# [WORK REQUIRED]
Copy out all lines in the data below containing the string "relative".

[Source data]
= = = = = = =

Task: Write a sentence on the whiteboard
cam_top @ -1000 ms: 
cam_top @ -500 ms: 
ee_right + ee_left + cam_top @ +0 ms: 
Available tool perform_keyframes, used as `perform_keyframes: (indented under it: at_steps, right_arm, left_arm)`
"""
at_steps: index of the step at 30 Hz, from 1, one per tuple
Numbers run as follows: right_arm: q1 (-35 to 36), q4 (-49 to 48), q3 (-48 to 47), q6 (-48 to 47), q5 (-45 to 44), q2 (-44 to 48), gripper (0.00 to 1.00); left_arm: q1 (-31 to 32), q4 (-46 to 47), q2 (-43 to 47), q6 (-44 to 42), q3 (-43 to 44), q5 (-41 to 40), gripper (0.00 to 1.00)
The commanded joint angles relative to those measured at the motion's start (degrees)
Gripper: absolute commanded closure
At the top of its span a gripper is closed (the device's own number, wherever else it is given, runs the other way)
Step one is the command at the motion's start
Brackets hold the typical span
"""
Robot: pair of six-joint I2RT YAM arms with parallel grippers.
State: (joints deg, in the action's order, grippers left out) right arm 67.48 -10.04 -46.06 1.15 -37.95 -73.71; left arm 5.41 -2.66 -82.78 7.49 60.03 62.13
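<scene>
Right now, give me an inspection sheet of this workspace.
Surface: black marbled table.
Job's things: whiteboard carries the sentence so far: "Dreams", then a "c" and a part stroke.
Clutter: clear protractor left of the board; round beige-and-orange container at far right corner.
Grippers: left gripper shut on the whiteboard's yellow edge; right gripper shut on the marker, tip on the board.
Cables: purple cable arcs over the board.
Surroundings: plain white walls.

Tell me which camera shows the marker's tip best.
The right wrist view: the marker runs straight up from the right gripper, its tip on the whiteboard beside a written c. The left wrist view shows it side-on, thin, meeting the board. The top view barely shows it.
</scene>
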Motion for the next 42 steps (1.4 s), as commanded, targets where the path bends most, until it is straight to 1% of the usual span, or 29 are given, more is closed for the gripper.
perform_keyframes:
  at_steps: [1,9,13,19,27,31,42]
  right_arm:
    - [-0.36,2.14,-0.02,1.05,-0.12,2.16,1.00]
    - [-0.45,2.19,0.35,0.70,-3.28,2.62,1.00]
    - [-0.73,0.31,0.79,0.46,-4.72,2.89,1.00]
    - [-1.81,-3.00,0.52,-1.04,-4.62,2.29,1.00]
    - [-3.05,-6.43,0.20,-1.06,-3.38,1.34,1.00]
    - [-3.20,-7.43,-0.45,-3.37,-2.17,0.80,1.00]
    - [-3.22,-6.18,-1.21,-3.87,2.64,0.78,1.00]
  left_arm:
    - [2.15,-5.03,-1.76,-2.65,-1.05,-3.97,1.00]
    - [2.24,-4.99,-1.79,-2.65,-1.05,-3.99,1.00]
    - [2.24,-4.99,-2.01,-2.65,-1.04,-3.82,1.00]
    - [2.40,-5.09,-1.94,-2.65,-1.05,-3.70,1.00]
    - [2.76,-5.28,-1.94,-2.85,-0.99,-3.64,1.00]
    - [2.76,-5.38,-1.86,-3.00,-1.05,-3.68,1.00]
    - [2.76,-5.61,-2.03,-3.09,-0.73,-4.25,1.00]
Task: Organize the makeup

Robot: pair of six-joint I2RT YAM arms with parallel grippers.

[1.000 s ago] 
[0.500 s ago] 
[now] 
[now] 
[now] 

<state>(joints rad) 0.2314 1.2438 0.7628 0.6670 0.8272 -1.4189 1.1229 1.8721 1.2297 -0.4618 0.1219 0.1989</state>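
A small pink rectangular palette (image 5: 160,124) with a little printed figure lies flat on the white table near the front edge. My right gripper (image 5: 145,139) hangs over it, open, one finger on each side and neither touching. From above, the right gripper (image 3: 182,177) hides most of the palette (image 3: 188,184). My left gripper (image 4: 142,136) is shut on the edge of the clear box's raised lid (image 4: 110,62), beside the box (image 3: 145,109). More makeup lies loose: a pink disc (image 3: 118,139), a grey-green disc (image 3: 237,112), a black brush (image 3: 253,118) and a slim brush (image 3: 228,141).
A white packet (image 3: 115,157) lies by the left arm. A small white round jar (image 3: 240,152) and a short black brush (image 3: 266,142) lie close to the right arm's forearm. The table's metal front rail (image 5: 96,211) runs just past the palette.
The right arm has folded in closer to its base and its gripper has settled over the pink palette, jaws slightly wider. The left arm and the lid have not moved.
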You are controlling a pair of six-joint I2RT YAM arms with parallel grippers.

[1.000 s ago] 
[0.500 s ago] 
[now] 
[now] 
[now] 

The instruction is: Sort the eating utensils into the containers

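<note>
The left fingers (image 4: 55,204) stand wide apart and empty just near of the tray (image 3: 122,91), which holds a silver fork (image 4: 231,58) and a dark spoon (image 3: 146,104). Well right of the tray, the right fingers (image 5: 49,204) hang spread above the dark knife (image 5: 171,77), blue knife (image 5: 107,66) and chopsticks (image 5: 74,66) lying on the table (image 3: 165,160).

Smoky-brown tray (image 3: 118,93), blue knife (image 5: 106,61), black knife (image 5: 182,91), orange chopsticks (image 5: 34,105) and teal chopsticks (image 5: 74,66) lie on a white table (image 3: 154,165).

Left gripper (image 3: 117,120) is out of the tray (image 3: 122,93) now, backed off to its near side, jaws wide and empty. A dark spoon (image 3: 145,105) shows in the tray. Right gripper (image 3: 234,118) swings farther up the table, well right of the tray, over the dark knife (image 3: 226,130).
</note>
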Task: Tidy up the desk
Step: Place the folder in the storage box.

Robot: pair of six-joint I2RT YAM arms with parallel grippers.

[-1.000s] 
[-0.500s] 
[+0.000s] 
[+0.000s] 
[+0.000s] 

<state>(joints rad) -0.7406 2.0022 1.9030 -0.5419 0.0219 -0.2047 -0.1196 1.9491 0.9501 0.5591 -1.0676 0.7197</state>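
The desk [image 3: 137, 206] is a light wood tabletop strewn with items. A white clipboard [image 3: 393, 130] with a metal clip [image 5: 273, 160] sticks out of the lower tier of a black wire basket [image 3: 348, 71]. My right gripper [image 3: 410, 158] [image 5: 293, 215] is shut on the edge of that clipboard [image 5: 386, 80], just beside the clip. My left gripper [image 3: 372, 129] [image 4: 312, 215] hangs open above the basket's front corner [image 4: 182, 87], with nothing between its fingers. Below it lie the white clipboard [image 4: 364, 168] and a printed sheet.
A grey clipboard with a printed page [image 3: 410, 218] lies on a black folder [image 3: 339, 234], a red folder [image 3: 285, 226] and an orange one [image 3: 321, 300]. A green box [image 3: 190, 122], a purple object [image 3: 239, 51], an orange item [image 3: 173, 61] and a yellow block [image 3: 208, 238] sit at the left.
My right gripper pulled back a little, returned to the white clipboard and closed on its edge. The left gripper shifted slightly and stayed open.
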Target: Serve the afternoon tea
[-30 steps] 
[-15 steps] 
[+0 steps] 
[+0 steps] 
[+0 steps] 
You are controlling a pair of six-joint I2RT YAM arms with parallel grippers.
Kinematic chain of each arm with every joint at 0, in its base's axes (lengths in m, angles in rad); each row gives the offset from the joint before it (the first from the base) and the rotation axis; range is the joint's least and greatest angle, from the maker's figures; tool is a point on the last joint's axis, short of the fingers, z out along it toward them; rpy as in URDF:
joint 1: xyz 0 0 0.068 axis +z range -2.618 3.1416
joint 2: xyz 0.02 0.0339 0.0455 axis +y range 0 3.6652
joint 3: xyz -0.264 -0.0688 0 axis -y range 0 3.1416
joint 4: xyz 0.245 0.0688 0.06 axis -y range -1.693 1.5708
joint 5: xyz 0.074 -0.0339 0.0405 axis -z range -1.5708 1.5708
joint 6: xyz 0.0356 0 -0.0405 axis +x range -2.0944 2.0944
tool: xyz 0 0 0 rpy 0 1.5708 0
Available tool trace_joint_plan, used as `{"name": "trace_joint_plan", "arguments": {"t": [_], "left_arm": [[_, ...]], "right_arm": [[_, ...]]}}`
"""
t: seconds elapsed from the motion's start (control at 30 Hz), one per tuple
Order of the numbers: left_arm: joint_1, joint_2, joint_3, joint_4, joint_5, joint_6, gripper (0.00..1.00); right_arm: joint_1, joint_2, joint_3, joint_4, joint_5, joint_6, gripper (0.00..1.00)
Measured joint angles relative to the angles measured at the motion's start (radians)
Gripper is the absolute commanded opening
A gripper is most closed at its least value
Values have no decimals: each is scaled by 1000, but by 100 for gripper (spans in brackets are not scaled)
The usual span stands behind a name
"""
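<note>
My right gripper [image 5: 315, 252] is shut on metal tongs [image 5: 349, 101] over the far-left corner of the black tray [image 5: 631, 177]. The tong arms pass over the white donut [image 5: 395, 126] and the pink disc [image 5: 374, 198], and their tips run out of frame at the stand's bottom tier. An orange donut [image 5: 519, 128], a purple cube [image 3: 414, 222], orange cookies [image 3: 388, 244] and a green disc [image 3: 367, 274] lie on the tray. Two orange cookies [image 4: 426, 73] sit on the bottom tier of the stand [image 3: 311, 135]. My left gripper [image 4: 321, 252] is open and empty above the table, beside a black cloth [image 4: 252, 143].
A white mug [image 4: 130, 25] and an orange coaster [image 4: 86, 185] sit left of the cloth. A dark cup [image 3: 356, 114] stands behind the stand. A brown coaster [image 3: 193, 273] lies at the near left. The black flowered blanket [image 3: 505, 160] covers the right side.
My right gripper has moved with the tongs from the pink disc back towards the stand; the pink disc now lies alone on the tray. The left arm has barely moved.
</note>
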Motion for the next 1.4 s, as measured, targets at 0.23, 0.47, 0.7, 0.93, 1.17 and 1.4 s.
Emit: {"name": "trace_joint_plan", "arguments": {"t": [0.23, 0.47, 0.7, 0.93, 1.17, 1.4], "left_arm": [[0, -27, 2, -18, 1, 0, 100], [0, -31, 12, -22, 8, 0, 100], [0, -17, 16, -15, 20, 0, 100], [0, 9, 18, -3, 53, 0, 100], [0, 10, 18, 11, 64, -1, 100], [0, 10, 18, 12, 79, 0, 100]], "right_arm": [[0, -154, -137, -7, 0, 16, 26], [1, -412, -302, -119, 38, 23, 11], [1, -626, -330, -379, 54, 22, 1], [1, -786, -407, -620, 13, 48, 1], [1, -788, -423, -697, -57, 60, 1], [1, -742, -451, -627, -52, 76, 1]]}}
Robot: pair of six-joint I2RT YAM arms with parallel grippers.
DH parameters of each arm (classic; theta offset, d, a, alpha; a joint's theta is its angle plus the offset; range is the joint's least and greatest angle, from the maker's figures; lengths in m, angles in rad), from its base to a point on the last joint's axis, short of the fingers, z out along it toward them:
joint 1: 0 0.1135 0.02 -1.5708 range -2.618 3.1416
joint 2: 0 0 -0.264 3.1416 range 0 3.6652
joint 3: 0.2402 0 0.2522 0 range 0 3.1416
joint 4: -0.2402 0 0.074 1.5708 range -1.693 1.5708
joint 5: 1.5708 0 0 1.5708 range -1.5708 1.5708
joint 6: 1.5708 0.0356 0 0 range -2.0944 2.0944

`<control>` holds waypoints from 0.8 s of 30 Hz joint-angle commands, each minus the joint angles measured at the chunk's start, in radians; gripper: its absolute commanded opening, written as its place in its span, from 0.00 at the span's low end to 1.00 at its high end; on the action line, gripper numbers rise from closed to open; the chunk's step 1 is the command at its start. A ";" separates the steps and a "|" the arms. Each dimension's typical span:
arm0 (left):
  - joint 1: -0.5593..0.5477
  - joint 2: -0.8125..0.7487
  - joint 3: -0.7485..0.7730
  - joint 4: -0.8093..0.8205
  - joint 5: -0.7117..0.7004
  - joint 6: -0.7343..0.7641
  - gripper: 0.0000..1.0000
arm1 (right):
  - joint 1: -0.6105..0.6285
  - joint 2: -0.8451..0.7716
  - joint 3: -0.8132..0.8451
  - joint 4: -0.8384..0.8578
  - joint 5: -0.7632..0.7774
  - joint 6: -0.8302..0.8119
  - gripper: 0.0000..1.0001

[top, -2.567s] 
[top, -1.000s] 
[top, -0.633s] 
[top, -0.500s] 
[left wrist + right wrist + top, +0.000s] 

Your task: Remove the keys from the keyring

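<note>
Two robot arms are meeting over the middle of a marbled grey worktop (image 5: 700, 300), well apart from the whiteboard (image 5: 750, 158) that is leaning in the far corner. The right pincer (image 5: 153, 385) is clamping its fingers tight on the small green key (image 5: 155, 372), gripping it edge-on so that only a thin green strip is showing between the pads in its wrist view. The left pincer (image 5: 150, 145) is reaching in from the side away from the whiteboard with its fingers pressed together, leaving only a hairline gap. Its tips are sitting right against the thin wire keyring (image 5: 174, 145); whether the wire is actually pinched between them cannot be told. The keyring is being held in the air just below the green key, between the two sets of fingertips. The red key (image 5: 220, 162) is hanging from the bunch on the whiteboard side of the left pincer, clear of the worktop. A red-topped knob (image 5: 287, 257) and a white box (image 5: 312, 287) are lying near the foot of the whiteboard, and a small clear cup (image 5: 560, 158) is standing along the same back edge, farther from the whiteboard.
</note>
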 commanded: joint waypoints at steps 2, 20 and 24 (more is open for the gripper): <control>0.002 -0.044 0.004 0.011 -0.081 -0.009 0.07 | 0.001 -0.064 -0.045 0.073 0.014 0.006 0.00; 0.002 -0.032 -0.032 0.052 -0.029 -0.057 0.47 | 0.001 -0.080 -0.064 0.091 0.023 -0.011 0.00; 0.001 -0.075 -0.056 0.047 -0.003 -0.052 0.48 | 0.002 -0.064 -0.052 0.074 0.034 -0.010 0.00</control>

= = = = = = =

# [RESPONSE]
The commanded joint angles relative to those measured at the motion's start (degrees)
Measured joint angles relative to the angles measured at the motion's start (radians)

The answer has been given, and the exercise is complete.